While not contributing much in support of agriculture these days, the three-bay barn seems to still serve some purpose. The center bay serves as storage for a couple of engine blocks, piles of used racing tires and aluminum wheels are also heaped in the center bay and spill into one of the side bays.

Used kitchen appliances and 50 gallon drums fill the other. One shed addition, once serving as a corn crib now shelters a scattering of garbage, an old soggy sleeping bag coupled with piles of used tires and old appliances. These and poke weed decorate the entry.

“The wreck of the Hesperus,” uttered Emmett.

Arrows. Although it is not uncommon to see a star or crescent moon, crosses, dates, and other patterns cut into the siding on the gable ends of a barn, this barn has two upward pointing arrows. The arrows and other patterns are sometimes cut into the siding for purposes of ventilation or possibly as owl holes inviting such birds of prey indoors to help keep the rodent population under some control.

In spite of some apparent neglect, the barn and other farm buildings are in relatively good condition. Covered with a standing metal roof, the main barn seems firm. Siding is intact and the interior was dry on a wet daytime visit.

An important structural beam was cut out of the center bay for some reason; maybe to accommodate a larger piece of equipment at one time. A few sheets of roofing have been turned up by the wind on the shed additions.

The other buildings were victim to similar inattention. One small building houses a rusting auto, vintage early 1950s. It was squeezed in past the long handled pump that still stands above a well or cistern, hidden in the briars, nearly in front of the doorway.

Diamond in the rough. At first glance one might see the wreck of the Hesperus. But unlike many a barn and farmstead in Ohio’s hill country, which might invoke an image of a shipwreck melting into the landscape, this farm is really a gem, a diamond in the rough, as they say.

It’s the scattering of non-farm items in and about the place and its general unkempt appearance that does such a disservice to this barn, the entire farm, and the rural community in which it resides.

So, Emmett’s old Fox and Hounds barn is a typical three-bay English threshing barn serving an all too common use in this day and age. It is not unusual in that sense.

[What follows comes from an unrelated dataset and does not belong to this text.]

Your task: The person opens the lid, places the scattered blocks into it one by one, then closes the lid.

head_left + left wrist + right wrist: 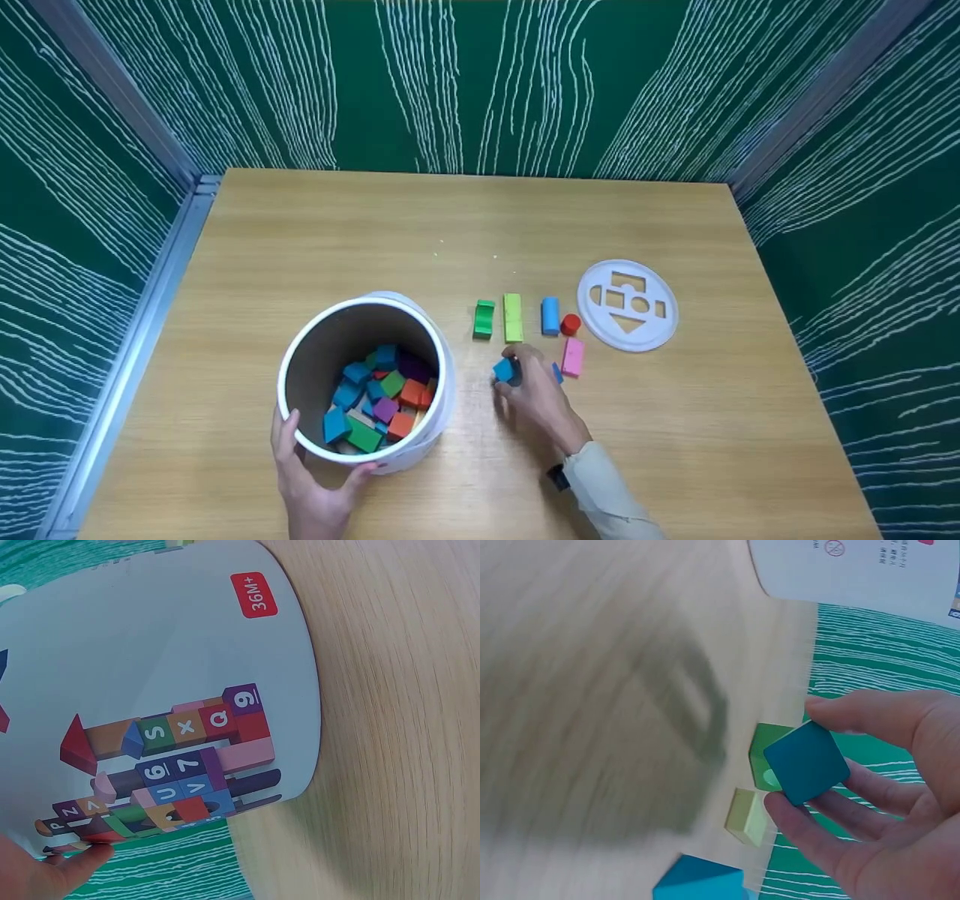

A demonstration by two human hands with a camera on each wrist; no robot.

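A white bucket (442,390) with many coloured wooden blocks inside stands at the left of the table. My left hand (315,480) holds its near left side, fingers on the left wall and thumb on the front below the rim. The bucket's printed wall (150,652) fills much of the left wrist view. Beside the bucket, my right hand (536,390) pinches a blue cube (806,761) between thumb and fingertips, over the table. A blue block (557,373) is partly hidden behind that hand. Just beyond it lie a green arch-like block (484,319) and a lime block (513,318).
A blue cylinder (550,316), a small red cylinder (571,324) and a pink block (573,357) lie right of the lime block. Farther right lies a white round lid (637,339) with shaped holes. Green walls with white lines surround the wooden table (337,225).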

It is remarkable more in its history and its relatively good condition more so than many neighboring barns which suffer from similar disregard and have rotting foundations because of long neglected roof repairs.

Worth saving. It is barns and farmsteads such as this to which Friends of Ohio Barns hopes to bring attention and assistance. While it may appear as a low rent house with extra space to pile trash it is still an important piece of Ohio’s rural heritage that is worth saving.

A little siding and roof work on the barn, grapevine removal from the fruit and nut trees in the orchard, window replacement in the house and a trip to the local recycling center with the cans and used tires would make a world of difference on this farmstead.